У переходящей улицу пожилой женщины с непокрытой головой рука была обмотана заметной издалека белой повязкой. Женщина вела за руки малолетних детей — мальчика и девочку. У них обоих, аккуратно причесанных, были пришиты повыше локтя белые повязки. Проходя мимо нас, женщина громко заговорила, не заботясь, понимают ли ее:
— Это сироты. Наш дом разбомбили. Я перевожу их на другое место. Это сироты… Наш дом разбомбили…
Из подворотни вышел мужчина в черной шляпе. Увидев нас, остановился, протянул руку с маленьким свертком в пергаментной бумаге. Развернул — пожелтевшая коробочка. Открыл крышку.
— «Л'Ориган Коти», фрейлейн офицер. Прошу пачку табаку в обмен.
Постоял, спрятал сверток в карман длиннополого пальто и побрел.
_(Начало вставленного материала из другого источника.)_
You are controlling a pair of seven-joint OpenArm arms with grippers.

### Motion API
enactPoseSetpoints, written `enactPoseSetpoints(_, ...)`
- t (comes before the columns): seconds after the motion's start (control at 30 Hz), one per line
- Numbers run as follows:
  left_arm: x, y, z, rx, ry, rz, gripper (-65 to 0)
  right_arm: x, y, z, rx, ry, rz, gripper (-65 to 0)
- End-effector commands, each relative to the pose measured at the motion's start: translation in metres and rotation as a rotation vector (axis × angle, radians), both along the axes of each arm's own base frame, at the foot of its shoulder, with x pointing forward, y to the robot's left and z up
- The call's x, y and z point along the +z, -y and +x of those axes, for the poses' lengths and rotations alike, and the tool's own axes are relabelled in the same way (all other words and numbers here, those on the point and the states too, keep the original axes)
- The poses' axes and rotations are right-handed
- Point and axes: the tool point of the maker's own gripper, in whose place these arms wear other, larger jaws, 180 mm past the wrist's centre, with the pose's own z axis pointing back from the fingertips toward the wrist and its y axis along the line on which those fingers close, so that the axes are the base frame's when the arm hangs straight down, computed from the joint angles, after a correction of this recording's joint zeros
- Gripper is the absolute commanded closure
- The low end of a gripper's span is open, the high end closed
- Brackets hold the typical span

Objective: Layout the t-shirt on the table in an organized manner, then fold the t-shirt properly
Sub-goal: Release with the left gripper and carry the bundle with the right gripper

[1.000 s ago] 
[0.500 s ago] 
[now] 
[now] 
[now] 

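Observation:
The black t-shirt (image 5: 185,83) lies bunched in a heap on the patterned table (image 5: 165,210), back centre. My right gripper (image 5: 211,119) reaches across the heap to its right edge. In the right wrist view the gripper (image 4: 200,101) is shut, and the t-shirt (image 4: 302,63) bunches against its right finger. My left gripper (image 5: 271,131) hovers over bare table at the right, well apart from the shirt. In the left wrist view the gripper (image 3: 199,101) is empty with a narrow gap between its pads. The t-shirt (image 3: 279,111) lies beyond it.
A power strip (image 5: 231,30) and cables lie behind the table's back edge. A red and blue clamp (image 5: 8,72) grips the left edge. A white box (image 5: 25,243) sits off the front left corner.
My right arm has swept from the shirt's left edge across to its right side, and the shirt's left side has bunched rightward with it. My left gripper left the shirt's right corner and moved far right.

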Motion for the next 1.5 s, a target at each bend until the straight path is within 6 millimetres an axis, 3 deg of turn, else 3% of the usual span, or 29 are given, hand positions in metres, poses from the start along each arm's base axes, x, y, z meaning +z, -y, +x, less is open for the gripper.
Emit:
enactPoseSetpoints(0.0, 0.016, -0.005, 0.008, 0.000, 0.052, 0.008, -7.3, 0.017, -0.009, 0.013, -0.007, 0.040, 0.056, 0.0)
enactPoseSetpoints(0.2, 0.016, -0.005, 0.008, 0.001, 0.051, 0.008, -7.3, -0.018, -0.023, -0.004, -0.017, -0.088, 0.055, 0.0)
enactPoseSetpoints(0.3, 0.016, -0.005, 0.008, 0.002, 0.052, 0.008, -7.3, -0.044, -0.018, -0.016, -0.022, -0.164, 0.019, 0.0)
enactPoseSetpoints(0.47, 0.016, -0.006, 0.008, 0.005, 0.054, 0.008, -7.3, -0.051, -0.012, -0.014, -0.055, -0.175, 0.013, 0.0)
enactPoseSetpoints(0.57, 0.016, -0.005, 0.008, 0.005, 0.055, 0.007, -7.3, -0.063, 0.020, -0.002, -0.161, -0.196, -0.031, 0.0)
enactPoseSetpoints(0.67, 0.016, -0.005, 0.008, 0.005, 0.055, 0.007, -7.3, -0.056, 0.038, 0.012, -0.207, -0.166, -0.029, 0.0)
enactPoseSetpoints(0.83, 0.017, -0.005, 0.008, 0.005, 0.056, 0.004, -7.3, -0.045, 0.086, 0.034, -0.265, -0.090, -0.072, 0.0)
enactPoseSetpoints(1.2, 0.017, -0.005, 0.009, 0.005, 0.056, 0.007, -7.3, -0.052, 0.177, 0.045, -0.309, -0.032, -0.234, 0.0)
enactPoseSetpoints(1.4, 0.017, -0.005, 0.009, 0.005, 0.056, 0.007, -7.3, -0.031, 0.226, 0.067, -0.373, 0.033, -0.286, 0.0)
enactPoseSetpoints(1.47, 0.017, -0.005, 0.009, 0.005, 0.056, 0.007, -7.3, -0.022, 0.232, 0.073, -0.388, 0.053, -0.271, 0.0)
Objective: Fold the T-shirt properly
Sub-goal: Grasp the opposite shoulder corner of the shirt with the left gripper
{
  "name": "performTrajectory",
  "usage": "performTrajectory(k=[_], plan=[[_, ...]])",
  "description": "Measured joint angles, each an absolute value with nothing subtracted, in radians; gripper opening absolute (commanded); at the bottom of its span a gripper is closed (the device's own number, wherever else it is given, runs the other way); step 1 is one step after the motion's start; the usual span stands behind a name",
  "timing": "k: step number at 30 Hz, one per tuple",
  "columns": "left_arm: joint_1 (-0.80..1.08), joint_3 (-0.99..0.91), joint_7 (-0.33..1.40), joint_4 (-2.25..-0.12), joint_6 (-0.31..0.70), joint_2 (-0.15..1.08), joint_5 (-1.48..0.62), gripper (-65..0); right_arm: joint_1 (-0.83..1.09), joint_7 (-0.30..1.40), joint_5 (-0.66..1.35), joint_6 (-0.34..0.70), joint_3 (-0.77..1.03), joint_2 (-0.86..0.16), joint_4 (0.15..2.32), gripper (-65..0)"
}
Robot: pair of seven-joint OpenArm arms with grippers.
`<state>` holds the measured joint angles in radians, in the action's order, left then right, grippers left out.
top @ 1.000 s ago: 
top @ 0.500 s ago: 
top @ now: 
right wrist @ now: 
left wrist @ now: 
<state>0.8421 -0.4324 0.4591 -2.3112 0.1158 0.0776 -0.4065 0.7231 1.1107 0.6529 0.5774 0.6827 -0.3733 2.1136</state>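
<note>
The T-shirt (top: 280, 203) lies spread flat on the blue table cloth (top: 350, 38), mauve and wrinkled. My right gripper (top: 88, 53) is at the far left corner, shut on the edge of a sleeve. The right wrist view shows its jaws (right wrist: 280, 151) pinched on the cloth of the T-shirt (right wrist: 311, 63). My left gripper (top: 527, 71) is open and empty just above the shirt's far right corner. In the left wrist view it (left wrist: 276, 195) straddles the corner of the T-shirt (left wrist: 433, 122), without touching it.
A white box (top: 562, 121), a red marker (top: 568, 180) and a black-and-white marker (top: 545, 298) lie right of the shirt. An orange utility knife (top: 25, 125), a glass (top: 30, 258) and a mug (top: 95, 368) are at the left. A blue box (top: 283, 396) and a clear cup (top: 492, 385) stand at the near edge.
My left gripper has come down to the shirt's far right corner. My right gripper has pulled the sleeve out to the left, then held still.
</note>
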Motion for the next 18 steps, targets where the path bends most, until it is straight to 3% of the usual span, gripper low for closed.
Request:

Дальше улицы были совсем пустынны. Запомнилось: тумба, оклеенная афишами, шифоновые занавески, как белые руки, протянутые из проема окна, привалившийся к дому автобус с рекламой на крыше — огромной туфлей из папье-маше — и на стенах категорические заверения Геббельса в том, что русские не войдут в Берлин.
Теперь все чаще мертвые кварталы сплошных руин.
Дышалось еще тяжелее. Пыль и дым застилали нам путь. Здесь на каждом шагу подстерегала пуля. Шел ожесточенный бой уже в особом девятом секторе обороны Берлина — в правительственном квартале.
Нас вел присланный за нами боец Курков. Вместе с ним когда-то под Ржевом мы благополучно выскочили из немецкого мешка, горло которого затягивалось со страшной стремительностью.
О себе Курков обычно говорил: «Я на золоте вырос». Он любил рассказывать про свои дела на уральском прииске. Рассказывал, бахвалясь, как привезли на прииск новую машину и не то что-то испортилось, не то просто, чтобы запустить ее, понадобилось влезть на самую верхушку машины. «Кто вызовется? Ясно, Курков. Лезу — высоко, глядеть вниз противно. А внизу жинка стоит, в лице кровинки нет».
О жене Курков рассказывал, тоже бахвалясь, что чуть ли не пятнадцать лет ей было, когда замуж взял. Изображал все так, словно он гроза у себя в доме, а сам писал жене нежнейшие письма и покупал в военторге какие-то ленточки и открытки. «Жена, — рассказывал, — когда первую дочку носила, на улицу выходить стеснялась, очень молода была. А когда пришел час ей родить, за мою шею ухватилась — хрустит шея. Ну, думаю, выдержу, тебе хуже терпеть приходится».
У меня сохранились письма, которые Курков получал из дому, с Урала.
«Добрый вечер, веселая минута, здравствуй, мой дорогой муж Николай Петрович. Шлю я тебе свой сердечный привет и желаю всего хорошего в вашей жизни, а главное, в ваших боевых успехах. Коля, еще шлют тебе привет ваши милые дочери Таня и Люда».
Жена писала Куркову обстоятельно и просто. И в том, как она оберегала его от всех своих тягот и переживаний, видна была верная и добрая душа. Если и сообщит что-либо тяжелое, так и то уже миновавшее: «Коля, Люда у нас очень болела, а теперь опять бойкая». И ни стона, ни жалобы, ни просто вздоха. «Коля, мы время проводим быстро. Сначала дрова рубили, потом в огороде копали».
Письма заканчивались почти одинаково: «Пиши, Коля, чаще. Письма редко ходят. Когда письмо придет, и мы очень рады и благодарим вас за письмо. Коля, пока до свиданья, остаемся живы, здоровы, того и вам желаем. Целуем мы вас 99 раз, еще бы раз, да далеко от вас».
Курков участвовал в штурме имперской канцелярии, одним из первых ворвался в здание и был смертельно ранен эсэсовцем из личной охраны Гитлера. Это произошло, когда над рейхстагом уже был водружен красный флаг.